*Try it*: Beginning with the line that holds "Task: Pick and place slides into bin", write out the remaining lines of the material exactly, the last line included.

*Source material*:

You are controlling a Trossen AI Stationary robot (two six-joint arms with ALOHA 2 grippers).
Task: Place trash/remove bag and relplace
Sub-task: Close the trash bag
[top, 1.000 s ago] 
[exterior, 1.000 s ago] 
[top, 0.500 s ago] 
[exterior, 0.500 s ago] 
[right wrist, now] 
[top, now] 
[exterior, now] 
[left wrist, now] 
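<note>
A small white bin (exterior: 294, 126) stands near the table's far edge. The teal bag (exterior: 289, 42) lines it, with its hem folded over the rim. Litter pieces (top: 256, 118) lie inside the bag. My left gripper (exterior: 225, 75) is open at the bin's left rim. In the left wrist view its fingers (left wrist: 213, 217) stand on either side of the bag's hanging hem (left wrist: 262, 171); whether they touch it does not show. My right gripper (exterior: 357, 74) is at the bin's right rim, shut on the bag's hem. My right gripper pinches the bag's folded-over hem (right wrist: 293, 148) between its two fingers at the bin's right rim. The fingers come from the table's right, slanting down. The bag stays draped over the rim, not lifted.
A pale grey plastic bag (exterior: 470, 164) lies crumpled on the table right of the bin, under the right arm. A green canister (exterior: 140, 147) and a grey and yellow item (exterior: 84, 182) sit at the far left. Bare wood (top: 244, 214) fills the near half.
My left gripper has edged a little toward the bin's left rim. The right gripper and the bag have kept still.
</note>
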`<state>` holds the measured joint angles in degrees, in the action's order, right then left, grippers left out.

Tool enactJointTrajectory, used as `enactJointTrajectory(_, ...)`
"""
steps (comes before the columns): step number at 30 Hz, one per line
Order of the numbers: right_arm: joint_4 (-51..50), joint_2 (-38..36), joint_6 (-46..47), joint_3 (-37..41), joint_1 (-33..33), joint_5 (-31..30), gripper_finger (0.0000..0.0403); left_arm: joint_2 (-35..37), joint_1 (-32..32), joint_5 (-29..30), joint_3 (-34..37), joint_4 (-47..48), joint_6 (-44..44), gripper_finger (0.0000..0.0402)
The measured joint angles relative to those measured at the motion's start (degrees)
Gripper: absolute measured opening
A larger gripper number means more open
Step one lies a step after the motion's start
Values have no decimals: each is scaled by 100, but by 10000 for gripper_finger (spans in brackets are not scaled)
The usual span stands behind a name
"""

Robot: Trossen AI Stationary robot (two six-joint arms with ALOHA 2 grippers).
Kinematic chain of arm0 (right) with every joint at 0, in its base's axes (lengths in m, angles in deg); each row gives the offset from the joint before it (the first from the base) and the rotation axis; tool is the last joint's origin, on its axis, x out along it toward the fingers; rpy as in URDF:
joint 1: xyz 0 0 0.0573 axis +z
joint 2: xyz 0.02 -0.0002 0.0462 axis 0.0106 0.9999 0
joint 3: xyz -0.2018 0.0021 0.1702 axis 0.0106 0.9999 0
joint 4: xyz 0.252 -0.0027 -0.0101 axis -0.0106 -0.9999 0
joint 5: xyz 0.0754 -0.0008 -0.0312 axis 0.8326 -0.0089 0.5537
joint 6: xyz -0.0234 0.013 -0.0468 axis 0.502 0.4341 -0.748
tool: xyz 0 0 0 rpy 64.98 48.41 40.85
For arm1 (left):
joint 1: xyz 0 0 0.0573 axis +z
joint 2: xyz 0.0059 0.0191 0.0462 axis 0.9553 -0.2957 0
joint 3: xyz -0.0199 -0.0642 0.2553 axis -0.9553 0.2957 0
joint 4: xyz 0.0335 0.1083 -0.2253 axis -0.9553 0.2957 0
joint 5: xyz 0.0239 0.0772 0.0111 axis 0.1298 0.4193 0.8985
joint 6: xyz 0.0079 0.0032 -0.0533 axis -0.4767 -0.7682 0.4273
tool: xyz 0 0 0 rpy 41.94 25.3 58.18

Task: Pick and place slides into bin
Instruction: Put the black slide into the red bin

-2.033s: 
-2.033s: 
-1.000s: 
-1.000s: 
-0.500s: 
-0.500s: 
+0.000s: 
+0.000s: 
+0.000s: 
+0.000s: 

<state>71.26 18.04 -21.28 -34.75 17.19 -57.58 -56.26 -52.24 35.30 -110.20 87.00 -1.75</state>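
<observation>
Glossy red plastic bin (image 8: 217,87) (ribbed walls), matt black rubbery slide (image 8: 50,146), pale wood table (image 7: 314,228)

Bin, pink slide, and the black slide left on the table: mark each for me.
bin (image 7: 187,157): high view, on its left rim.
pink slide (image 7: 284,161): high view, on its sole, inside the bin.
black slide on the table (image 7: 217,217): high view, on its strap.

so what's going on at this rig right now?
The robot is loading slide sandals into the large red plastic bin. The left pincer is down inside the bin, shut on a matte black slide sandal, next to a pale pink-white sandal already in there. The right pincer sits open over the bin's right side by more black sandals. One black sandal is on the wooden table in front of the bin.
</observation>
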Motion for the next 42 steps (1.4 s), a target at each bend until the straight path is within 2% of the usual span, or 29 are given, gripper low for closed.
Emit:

*Answer to the exercise*:
Task: Pick and place slides into bin
Instruction: Put the black slide into the red bin

-2.033s: 
-2.033s: 
-1.000s: 
-1.000s: 
-0.500s: 
-0.500s: 
+0.000s: 
+0.000s: 
+0.000s: 
+0.000s: 

<state>71.26 18.04 -21.28 -34.75 17.19 -57.58 -56.26 -52.24 35.30 -110.20 87.00 -1.75</state>
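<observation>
Glossy red plastic bin (image 8: 217,87) (ribbed walls), matt black rubbery slide (image 8: 50,146), pale wood table (image 7: 314,228)

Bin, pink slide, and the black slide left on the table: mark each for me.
bin (image 7: 187,157): high view, on its left rim.
pink slide (image 7: 284,161): high view, on its sole, inside the bin.
black slide on the table (image 7: 217,217): high view, on its strap.

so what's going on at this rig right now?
The robot is loading slide sandals into the large red plastic bin. The left pincer is down inside the bin, shut on a matte black slide sandal, next to a pale pink-white sandal already in there. The right pincer sits open over the bin's right side by more black sandals. One black sandal is on the wooden table in front of the bin.
</observation>
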Motion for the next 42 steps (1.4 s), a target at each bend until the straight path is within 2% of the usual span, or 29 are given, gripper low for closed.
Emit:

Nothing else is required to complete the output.